**WHAT IS BEING ASKED:** Without the pictures, restate all of the data below word for word.
[SOURCE MATERIAL Boundary: Start]
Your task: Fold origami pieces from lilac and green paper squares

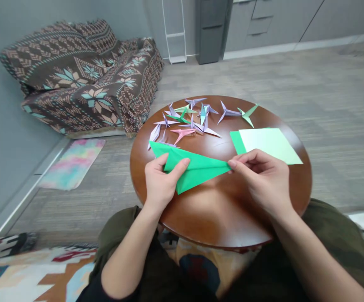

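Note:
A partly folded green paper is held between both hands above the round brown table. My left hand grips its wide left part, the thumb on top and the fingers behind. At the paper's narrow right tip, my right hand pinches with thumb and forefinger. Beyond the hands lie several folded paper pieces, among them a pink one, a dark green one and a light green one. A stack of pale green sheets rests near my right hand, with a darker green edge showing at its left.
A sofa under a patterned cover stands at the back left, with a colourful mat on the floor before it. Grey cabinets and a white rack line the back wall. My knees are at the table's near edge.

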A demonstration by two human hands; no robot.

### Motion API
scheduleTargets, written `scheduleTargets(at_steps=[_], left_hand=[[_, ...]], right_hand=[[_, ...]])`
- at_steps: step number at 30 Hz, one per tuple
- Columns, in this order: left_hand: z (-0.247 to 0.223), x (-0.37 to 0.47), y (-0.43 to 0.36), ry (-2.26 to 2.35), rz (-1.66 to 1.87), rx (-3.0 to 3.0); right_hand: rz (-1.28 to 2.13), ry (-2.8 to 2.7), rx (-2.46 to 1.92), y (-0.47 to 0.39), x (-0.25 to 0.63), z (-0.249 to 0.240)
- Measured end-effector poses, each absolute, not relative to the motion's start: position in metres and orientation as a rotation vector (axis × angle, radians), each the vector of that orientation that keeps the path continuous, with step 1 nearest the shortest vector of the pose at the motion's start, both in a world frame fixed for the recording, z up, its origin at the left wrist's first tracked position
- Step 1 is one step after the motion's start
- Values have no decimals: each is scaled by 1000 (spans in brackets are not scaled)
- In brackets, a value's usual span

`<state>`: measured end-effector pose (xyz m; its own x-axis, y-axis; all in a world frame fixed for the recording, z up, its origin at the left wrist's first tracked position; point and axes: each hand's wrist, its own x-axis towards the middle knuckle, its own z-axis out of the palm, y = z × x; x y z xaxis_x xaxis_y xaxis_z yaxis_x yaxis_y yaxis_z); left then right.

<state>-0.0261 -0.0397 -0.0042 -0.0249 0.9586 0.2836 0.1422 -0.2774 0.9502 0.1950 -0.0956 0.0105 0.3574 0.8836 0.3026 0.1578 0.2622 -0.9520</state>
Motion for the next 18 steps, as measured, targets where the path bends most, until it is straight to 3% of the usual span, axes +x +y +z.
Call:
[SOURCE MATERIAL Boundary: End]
**ANSWER SECTION:**
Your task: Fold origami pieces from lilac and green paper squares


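Note:
A partly folded green paper is held between both hands above the round brown table. My left hand grips its wide left part, the thumb on top and the fingers behind. At the paper's narrow right tip, my right hand pinches with thumb and forefinger. Beyond the hands lie several folded paper pieces, among them a pink one, a dark green one and a light green one. A stack of pale green sheets rests near my right hand, with a darker green edge showing at its left.
A sofa under a patterned cover stands at the back left, with a colourful mat on the floor before it. Grey cabinets and a white rack line the back wall. My knees are at the table's near edge.
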
A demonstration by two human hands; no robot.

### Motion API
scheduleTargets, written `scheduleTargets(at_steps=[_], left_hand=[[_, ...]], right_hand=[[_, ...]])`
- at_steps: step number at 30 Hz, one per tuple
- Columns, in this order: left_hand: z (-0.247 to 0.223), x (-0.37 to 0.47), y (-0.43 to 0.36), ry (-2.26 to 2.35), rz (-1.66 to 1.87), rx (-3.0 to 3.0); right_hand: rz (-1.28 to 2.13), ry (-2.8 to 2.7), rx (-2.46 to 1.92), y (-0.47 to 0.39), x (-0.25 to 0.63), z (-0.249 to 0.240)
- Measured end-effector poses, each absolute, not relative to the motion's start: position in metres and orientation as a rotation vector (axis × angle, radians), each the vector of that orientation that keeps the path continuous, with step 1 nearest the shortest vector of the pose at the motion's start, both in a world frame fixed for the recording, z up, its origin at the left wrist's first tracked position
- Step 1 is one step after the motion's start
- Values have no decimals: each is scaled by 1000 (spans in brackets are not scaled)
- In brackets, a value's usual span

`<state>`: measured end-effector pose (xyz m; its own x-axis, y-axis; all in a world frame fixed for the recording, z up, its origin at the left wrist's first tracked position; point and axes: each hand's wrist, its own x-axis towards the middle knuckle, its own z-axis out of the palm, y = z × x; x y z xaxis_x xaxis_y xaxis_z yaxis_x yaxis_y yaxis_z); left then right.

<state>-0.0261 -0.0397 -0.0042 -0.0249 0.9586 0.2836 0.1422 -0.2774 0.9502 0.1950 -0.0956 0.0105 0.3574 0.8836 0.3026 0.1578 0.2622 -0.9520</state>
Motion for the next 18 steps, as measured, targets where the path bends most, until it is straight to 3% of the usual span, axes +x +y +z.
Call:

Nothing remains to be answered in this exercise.